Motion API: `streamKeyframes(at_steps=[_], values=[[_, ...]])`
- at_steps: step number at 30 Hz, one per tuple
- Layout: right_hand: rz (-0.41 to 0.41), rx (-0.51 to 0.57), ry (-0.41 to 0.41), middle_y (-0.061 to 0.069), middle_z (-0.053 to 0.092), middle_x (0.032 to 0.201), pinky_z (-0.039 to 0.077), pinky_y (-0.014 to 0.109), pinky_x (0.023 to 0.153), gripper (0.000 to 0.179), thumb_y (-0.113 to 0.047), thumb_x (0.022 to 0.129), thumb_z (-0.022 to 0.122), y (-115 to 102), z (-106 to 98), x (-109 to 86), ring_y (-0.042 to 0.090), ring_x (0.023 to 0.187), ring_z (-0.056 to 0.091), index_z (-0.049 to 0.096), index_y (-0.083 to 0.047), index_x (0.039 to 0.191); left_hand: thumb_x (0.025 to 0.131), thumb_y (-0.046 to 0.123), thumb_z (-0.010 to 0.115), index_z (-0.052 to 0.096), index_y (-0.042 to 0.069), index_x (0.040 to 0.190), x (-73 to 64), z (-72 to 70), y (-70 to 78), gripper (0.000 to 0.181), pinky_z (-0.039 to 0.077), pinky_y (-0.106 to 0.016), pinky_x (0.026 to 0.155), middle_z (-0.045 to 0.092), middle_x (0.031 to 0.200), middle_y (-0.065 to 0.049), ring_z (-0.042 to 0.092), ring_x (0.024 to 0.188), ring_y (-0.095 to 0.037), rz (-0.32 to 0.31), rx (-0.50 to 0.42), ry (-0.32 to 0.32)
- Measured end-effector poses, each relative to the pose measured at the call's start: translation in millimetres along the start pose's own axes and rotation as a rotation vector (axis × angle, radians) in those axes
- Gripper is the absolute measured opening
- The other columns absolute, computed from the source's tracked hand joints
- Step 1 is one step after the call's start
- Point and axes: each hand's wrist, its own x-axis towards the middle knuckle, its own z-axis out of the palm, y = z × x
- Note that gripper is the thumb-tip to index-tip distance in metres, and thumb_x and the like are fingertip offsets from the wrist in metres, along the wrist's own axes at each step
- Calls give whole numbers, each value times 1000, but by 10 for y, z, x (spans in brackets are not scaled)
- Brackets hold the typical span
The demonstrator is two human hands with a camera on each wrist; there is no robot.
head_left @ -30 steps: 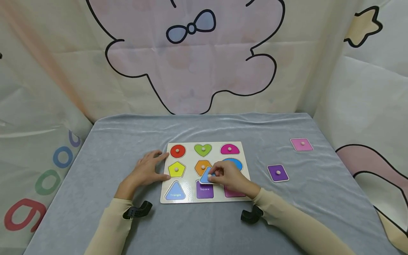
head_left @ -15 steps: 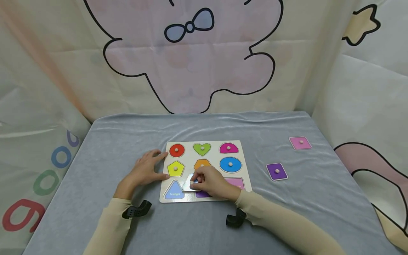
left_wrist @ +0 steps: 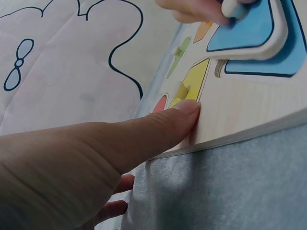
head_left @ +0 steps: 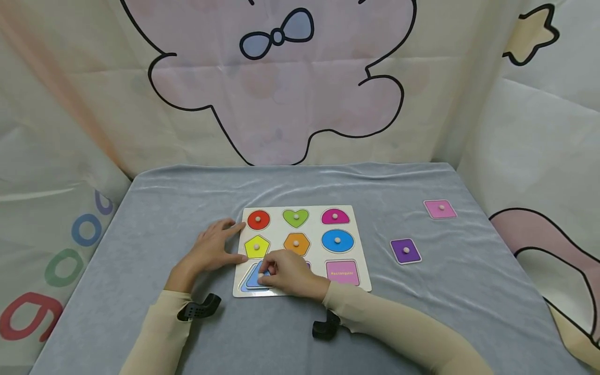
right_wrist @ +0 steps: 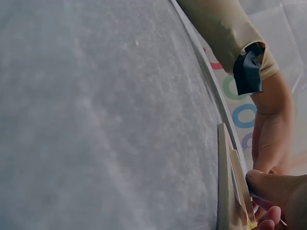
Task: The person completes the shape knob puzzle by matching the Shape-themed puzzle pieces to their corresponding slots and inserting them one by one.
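My right hand (head_left: 290,273) pinches the small knob of a blue triangle puzzle piece (head_left: 253,279). In the left wrist view, the triangle piece (left_wrist: 247,36) is tilted over its blue triangle recess (left_wrist: 283,67), partly overlapping it and slightly off to one side. The white shape-puzzle board (head_left: 276,229) lies on the table. At its left edge is my left hand (head_left: 206,253), fingers spread; the thumb (left_wrist: 158,132) rests on the board beside the yellow pentagon piece (head_left: 257,247). My right hand mostly covers the square recess. Bare is the pink rectangle recess (head_left: 342,272).
Red circle (head_left: 258,219), green heart (head_left: 296,217), magenta half-circle (head_left: 335,216), orange hexagon (head_left: 297,244) and blue oval (head_left: 337,240) sit in the board. Right of it lie a purple square piece (head_left: 405,251) and a pink piece (head_left: 440,209) on the grey cloth (head_left: 398,302).
My right hand has carried the blue triangle piece leftward, from over the square recess to the triangle recess. The left hand stays at the board's left edge.
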Motion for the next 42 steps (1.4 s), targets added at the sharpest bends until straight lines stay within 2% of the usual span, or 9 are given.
streamKeyframes(at_steps=[12, 31, 42], values=[[40, -96, -35, -11, 49, 62, 33, 16, 56, 13, -28, 86, 82, -122, 74, 63, 1, 60, 45, 75, -18, 86, 80, 42, 83, 43, 19, 155, -5, 0, -7, 88, 27, -72, 113, 38, 155, -20, 33, 143, -44, 5, -13, -6], [17, -141, -45, -10, 50, 63, 32, 17, 56, 13, -29, 86, 82, -124, 95, 76, 1, 61, 45, 75, -18, 88, 80, 42, 82, 44, 17, 154, 7, -2, -1, 88, 28, -72, 112, 38, 154, -21, 33, 142, -44, 9, 3, -2], [33, -137, -107, -14, 57, 73, 40, 15, 62, 19, -35, 85, 82, -116, 63, 86, -1, 71, 50, 77, -21, 97, 79, 43, 83, 44, 16, 154, 2, 3, -18, 88, 28, -72, 111, 40, 153, -21, 34, 141, -44, 24, 7, 4]])
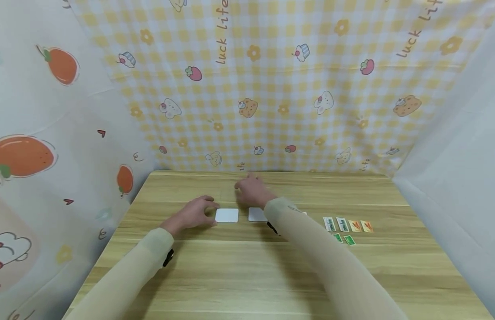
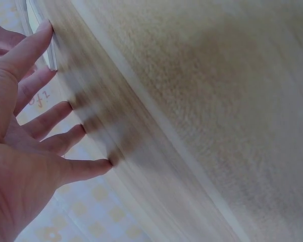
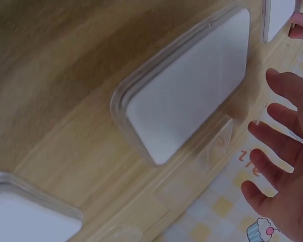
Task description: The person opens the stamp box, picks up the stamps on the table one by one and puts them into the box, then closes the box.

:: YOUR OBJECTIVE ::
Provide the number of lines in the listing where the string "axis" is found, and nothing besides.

:: SOLUTION TO THE PROBLEM ::
2